Your goal ▸
A line containing "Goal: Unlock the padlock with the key" appears in the material below. Return exactly every line from the first through that one, and only those.
»»
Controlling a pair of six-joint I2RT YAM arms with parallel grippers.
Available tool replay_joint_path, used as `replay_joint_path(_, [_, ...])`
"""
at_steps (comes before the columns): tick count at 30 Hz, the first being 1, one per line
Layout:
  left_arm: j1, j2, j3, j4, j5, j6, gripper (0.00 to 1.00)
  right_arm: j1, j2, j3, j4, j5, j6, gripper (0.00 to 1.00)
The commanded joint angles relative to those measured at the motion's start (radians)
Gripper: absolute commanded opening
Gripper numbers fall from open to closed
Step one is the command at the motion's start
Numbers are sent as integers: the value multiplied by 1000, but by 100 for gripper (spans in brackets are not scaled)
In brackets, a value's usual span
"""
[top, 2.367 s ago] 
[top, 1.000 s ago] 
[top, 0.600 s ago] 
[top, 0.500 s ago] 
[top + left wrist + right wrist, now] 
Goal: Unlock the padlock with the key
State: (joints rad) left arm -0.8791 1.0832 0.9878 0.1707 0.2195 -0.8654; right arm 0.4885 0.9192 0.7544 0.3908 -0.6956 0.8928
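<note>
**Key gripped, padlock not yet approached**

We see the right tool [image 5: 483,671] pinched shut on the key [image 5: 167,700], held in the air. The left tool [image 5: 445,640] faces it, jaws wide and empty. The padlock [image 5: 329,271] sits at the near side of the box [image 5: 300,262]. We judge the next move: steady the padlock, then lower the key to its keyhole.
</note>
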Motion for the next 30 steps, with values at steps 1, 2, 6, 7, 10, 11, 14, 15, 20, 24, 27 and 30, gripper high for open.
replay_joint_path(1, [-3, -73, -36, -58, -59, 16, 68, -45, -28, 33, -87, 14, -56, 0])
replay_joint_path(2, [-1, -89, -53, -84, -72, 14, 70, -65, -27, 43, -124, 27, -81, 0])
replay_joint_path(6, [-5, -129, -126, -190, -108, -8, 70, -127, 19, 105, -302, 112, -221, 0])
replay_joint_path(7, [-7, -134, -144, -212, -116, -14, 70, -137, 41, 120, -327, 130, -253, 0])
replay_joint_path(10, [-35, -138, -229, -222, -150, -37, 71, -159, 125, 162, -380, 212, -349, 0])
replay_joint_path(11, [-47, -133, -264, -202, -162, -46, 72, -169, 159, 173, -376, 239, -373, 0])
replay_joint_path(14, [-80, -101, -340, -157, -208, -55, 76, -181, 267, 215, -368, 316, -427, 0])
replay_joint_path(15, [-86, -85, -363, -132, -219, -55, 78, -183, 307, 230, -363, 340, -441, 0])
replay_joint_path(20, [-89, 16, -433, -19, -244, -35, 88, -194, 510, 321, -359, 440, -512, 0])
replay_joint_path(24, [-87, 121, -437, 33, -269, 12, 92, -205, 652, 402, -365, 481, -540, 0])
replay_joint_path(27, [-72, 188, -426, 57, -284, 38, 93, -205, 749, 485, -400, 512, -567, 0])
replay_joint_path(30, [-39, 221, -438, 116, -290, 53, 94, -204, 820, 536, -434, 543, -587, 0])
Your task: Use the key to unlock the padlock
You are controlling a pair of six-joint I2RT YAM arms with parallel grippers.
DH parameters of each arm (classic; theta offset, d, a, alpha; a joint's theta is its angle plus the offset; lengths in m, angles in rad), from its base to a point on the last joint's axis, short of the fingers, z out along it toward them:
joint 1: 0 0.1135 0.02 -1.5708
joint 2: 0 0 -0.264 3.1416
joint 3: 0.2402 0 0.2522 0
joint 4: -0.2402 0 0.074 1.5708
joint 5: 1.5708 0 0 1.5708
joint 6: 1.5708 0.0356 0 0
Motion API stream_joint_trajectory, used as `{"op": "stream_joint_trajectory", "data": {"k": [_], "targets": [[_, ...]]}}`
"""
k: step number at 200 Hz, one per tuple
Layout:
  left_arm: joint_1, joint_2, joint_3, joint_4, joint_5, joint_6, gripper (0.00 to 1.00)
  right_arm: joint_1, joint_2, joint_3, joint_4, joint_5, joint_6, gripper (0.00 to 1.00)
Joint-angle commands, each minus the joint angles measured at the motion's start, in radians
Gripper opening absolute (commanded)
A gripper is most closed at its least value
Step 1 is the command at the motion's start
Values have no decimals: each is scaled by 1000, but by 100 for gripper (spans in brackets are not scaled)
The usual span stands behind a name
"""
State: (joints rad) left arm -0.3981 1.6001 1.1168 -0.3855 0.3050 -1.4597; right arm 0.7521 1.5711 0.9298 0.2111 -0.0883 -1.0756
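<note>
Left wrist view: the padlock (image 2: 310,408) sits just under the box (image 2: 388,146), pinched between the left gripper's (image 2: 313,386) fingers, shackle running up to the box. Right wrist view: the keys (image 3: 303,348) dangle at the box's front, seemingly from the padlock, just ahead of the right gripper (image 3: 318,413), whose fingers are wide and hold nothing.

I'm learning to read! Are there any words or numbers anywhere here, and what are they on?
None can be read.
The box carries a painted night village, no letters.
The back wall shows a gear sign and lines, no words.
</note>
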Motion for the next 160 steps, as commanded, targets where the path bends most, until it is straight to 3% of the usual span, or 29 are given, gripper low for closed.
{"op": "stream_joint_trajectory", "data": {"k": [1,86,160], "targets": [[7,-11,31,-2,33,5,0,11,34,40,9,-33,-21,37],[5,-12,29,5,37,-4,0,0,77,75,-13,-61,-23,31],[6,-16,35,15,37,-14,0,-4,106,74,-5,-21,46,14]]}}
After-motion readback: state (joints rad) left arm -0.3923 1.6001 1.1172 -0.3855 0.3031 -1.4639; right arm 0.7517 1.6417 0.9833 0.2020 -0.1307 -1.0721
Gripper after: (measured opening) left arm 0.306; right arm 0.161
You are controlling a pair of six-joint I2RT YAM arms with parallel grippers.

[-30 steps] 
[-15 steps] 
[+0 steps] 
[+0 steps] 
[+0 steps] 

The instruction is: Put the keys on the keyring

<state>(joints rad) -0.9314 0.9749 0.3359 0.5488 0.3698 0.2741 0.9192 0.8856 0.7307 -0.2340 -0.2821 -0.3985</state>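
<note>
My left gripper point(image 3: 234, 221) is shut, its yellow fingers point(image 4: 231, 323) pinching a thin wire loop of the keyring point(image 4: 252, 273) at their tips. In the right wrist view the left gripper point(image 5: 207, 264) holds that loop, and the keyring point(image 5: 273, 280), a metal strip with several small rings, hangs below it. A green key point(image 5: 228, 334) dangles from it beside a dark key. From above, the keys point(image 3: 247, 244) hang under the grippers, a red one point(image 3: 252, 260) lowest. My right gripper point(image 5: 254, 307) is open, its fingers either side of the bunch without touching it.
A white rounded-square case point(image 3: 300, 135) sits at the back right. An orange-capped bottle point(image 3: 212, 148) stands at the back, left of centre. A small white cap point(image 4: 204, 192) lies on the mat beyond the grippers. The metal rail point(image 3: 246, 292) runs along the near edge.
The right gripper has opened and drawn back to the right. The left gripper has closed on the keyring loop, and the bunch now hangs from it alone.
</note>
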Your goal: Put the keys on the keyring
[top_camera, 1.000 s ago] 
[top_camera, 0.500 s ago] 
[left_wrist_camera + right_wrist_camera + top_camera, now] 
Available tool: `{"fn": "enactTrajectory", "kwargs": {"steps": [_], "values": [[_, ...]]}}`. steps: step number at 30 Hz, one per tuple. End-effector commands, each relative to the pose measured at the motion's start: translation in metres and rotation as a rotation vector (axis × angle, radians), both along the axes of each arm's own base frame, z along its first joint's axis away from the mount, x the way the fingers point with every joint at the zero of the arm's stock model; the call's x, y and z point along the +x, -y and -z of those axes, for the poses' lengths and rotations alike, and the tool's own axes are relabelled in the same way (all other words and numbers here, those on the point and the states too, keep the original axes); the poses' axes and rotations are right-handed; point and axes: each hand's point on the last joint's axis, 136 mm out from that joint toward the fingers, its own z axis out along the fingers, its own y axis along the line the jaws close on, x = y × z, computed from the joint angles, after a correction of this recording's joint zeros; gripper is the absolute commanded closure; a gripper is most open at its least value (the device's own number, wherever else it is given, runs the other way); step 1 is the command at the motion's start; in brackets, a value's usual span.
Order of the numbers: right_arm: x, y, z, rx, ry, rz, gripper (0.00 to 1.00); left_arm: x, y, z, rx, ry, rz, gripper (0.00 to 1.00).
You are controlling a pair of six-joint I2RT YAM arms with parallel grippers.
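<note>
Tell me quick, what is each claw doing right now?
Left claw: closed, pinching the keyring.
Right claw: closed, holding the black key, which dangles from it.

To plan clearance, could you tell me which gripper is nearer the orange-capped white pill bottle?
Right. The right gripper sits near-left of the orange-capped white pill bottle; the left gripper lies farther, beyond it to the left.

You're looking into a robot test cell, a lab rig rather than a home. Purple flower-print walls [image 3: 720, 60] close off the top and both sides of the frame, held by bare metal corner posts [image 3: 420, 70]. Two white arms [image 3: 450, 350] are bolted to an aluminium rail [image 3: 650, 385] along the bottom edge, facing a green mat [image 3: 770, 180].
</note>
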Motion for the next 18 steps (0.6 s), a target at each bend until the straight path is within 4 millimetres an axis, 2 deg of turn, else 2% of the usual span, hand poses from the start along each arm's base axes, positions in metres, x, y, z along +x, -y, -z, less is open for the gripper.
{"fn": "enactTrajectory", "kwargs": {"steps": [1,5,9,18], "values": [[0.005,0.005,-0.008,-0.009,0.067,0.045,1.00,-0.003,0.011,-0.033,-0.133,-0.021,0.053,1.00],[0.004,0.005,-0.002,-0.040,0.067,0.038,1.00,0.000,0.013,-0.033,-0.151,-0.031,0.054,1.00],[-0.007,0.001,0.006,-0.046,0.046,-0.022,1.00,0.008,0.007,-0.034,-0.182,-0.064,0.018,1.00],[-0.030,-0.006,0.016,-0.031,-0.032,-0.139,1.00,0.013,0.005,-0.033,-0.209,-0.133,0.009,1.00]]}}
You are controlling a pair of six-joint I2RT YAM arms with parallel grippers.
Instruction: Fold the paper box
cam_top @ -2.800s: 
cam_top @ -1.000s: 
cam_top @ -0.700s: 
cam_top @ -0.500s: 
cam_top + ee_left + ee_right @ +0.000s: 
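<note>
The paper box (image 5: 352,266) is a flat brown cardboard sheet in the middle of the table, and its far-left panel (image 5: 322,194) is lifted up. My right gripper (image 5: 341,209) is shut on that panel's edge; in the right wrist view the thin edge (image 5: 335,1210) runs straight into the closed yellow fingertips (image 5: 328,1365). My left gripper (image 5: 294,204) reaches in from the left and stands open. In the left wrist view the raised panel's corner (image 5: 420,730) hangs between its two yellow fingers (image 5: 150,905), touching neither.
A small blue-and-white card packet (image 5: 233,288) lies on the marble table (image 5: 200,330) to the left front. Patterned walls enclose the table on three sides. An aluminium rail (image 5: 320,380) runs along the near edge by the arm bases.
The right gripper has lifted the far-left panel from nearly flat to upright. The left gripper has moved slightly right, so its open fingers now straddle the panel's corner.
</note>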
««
Exercise solution ▸
Controlling a pair of six-joint I2RT YAM arms with parallel grippers.
Available tool replay_joint_path, used as `replay_joint_path(_, [_, ...])`
"""
at_steps (comes before the columns): tick count at 30 Hz, the first being 1, one per line
Layout:
  left_arm: j1, j2, j3, j4, j5, j6, gripper (0.00 to 1.00)
  right_arm: j1, j2, j3, j4, j5, j6, gripper (0.00 to 1.00)
The commanded joint angles relative to those measured at the motion's start (radians)
Gripper: absolute commanded opening
Gripper numbers fall from open to closed
Step one is the command at the motion's start
Numbers are sent as integers: the value multiplied by 1000, but by 100 for gripper (spans in brackets are not scaled)
In brackets, a value's usual span
"""
[top, 2.367 s ago] 
[top, 1.000 s ago] 
[top, 0.600 s ago] 
[top, 0.500 s ago] 
[top + left wrist + right wrist, now] 
Goal: Unlock the padlock with the key

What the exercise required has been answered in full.